- [Task brief]:
Leave the pictures out, and transcribe the material below exactly from the line with "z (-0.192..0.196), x" to the line with "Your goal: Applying", both lines included.

- [Available data]:

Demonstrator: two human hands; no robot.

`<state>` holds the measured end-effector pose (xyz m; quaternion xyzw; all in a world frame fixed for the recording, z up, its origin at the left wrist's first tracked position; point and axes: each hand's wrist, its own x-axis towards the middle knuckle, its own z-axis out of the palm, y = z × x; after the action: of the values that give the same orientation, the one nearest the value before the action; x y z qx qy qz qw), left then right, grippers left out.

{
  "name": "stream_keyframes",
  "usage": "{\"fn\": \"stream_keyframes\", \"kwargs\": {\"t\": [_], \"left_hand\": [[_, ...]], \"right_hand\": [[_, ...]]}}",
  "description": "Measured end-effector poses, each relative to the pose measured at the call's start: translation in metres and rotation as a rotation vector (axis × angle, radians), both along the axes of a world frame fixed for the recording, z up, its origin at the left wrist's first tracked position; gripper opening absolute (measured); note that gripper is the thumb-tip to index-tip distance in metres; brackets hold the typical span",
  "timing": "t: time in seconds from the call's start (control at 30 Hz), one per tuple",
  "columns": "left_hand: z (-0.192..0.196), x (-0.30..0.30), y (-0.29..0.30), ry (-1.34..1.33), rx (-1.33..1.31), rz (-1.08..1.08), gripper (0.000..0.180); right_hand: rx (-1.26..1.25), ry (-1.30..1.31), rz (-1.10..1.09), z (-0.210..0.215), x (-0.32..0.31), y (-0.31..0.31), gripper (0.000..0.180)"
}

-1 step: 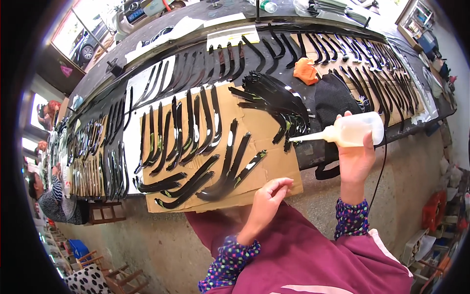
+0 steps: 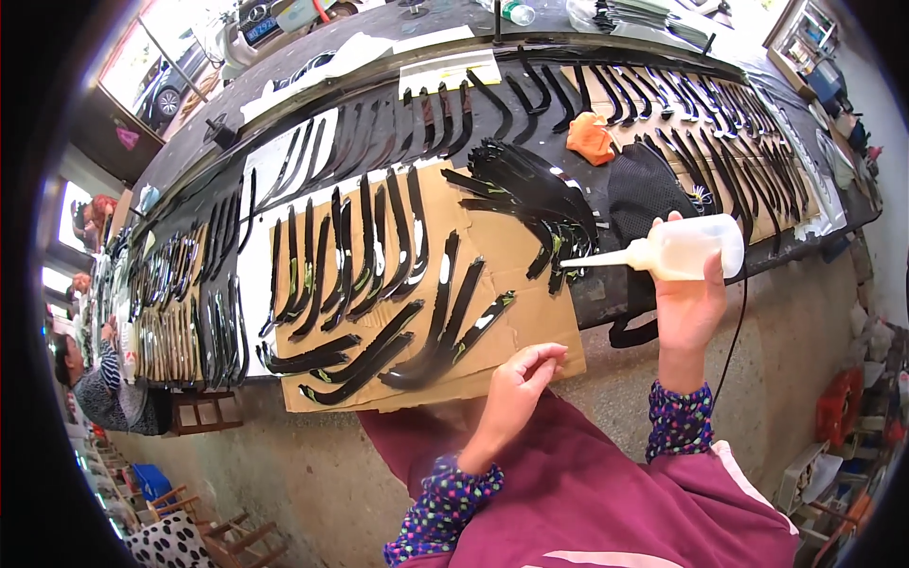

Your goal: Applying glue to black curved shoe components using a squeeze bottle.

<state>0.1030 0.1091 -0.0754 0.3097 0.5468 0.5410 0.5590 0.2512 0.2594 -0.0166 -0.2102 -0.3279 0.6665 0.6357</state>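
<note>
My right hand is wrapped round a translucent squeeze bottle. The bottle lies nearly level, its long thin nozzle pointing left, with the tip by a heap of glossy black curved strips. Over the front edge of a brown cardboard sheet, my left hand is closed, thumb and fingers drawn together. Whether anything small is between them cannot be made out. Several black curved strips with pale and greenish patches lie on the cardboard, left of both hands.
A black mesh bag and a crumpled orange cloth lie beyond the bottle. More strips in rows cover the dark table, on cardboard and white sheets. At far left sits another person. A red crate stands on the right.
The bottle has shifted very slightly, its nozzle tip a touch lower and to the right. My left hand looks unmoved.
</note>
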Motion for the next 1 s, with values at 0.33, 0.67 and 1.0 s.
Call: {"fn": "stream_keyframes", "kwargs": {"t": [0.33, 0.67, 1.0], "left_hand": [[0.027, -0.011, 0.034, -0.012, 0.169, 0.043, 0.032], [0.029, -0.026, -0.013, 0.039, 0.064, 0.118, 0.016], [0.007, -0.064, -0.127, -0.010, -0.199, 0.394, 0.016]], "right_hand": [[-0.595, 0.688, 0.340, -0.015, -0.032, -0.009, 0.061], [-1.049, 1.331, 0.548, -0.073, -0.030, -0.006, 0.057], [-1.009, 1.315, 0.653, -0.078, -0.017, -0.023, 0.071]]}}
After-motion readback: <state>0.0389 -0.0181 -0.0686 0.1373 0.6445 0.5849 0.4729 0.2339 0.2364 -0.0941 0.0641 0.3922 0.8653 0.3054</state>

- [Output of the task]:
  "columns": "left_hand: z (-0.192..0.196), x (-0.30..0.30), y (-0.29..0.30), ry (-1.34..1.33), rx (-1.33..1.31), rz (-1.08..1.08), gripper (0.000..0.180); right_hand: rx (-1.26..1.25), ry (-1.30..1.31), rz (-1.10..1.09), z (-0.210..0.215), x (-0.32..0.31), y (-0.31..0.31), gripper (0.000..0.180)"
}

-1 step: 
+0 steps: 

Your goal: Applying glue to black curved shoe components using a squeeze bottle.

The exercise requires nothing further.